OPINION:
Class is now in session across the country. It’s a breath of fresh air after more than a year of students and parents struggling through remote learning. Teachers unions are now weaving a web of alternative facts to portray themselves as the heroes that brought back traditional classroom instruction. In reality, they prevented it.
Randi Weingarten, president of the American Federation of Teachers (AFT), is the Chief Weaver. Earlier this year, she took to Twitter to claim they have “tried to reopen schools safely since April 2020”—an outrageous talking point.
Months prior, the AFT lobbied the federal government to slow-walk a return to in-person classroom instruction. Caving to union pressure, the Centers for Disease Control and Prevention (CDC) guidance included language that granted their wish. The collusion triggered some congressional lawmakers to launch an inquiry into why the union was so influential. Fact check: Biden was the top 2020 individual recipient of teachers’ union dollars.
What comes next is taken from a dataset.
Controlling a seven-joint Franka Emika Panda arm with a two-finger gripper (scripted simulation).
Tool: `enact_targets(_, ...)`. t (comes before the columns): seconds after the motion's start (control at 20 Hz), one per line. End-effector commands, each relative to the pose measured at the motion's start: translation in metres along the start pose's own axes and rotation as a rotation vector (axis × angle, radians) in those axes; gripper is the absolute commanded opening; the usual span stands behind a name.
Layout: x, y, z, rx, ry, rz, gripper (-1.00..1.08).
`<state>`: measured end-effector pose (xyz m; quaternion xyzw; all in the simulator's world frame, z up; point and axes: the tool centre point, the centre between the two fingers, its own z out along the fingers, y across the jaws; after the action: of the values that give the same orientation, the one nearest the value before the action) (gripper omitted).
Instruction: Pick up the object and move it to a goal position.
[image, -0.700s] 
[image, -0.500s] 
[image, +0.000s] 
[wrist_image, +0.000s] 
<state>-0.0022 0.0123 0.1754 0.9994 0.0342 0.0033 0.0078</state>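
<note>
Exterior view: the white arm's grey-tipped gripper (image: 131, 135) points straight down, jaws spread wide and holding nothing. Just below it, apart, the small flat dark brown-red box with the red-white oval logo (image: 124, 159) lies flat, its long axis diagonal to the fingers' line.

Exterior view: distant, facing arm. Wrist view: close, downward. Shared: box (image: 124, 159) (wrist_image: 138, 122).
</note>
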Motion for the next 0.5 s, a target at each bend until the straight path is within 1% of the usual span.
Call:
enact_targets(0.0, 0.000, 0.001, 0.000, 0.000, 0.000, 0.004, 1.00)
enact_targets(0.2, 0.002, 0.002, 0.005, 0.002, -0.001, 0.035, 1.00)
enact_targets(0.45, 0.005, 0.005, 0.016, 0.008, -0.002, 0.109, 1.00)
National unions squeezed Washington to disregard the science, showing schools were not a significant source of coronavirus spread. Local affiliates of union groups were the ground soldiers repeating the lie.
The Arizona Education Association held a “sickout strike” to force a school district in the state to abandon reopening plans. The Washington Teachers Union launched a similar stunt to block Washington D.C. students from returning to the classroom. A Florida teachers union filed a lawsuit to dispute a state order calling on schools to reopen. The Chicago Teachers Union argued that reopening schools was “rooted in sexism, racism, and misogyny.”
Students in one northern Virginia school district returned to the classroom while many teachers called it in from home. Taxpayers had to hire “classroom monitors” to sit on-site with the students.
A recent report from McKinsey & Co. found K-12 students were four months behind in reading and five months behind in math compared to pre-pandemic levels. The picture is even bleaker for children of color and in low-income areas. Students at majority-Black schools finished the spring semester a full six months behind in both subjects. Another study from Yale made comparable discoveries. It finds, “school closures are…severely impairing the academic progress of children from low-income neighborhoods while having no significant detrimental effects on students from the country’s richest communities.”
Affluent families can turn to private schools or tutors for homeschooling when public schools are held hostage by the unions. It’s no coincidence that private school attendance jumped during the pandemic. For those parents who can’t financially swing education alternatives, their family earnings are compromised. They are forced to stay home rather than return to work, as their kids try to learn in a virtual classroom.
During the pandemic, the unions that kept schools closed continuously railed against charter schools, which provided disadvantaged families with more educational opportunities. Teachers unions have stymied the publicly funded but privately operated schools at every turn. They were blocking state funding, supporting lawsuits that question the constitutionality of, and pushing policies that cap the number of charter schools are common tactics in their playbook. In 2017, Weingarten compared school-choice programs to segregation.
Since when did more access to better schools become a bad thing?
While limiting pathways to education, unions also regularly block reforms that will improve traditional public schools. The AFT opposes firing poor-performing teachers. They resist paying higher wages to attract hard-to-recruit educators in math and science. And they fight performance-based compensation structures. As a result, the education level of students living in the world’s superpower is stagnating and unimpressively average. Thirty countries outperform U.S. students in math—including Lithuania, Latvia, and the Slovak Republic. And no significant improvements in reading have been made in two decades.
The actions by notorious Weingarten during the pandemic speak louder than words. The sad truth is that children are not the concern of the union leaders. As former AFT president Albert Shanker commented, “[w]hen schoolchildren start paying union dues, that’s when I’ll start representing the interests of schoolchildren.”
• Richard Berman is the president of Berman and Company, a public affairs firm in Washington, D.C.